Telogen effluvium is a form of temporary diffuse hair shedding triggered when significant physical or psychological stress pushes hair follicles into the resting phase simultaneously. People with MS are particularly susceptible because the stress of diagnosis, relapses, or managing a chronic illness can all act as triggers, with shedding typically appearing two to three months after the event.

Could my hair loss be a sign of a thyroid problem rather than my MS?

Yes — autoimmune thyroid disease, such as Hashimoto's thyroiditis or Graves' disease, is more common in people with autoimmune conditions including MS, and is a well-established cause of hair thinning. If your hair loss is accompanied by fatigue, weight changes, feeling cold, or palpitations, ask your GP to arrange thyroid function tests as a priority.

Is it safe to use minoxidil for hair loss if I have MS?

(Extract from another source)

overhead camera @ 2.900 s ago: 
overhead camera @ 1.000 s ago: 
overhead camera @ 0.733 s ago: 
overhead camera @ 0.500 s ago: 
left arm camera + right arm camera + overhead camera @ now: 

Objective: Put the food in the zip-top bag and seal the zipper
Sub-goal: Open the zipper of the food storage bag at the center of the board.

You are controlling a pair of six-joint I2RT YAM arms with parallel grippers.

Topical minoxidil is a licensed treatment in the UK for androgenetic alopecia (pattern hair loss), but its use for other causes of hair loss — such as telogen effluvium — is off-label and should only be considered under the guidance of a GP or dermatologist. It should not be used during pregnancy or breastfeeding, and you should discuss suitability with a clinician before starting, particularly given the complexity of managing MS alongside other conditions.

Should I stop my MS medication if I think it is causing my hair to fall out?

No — you should never stop a prescribed disease-modifying therapy without first consulting your neurologist or MS nurse, as doing so can have serious consequences for disease control. Instead, raise your concerns with your clinical team, who can assess whether the medication is the likely cause and discuss whether switching to an alternative DMT with a different side-effect profile is appropriate.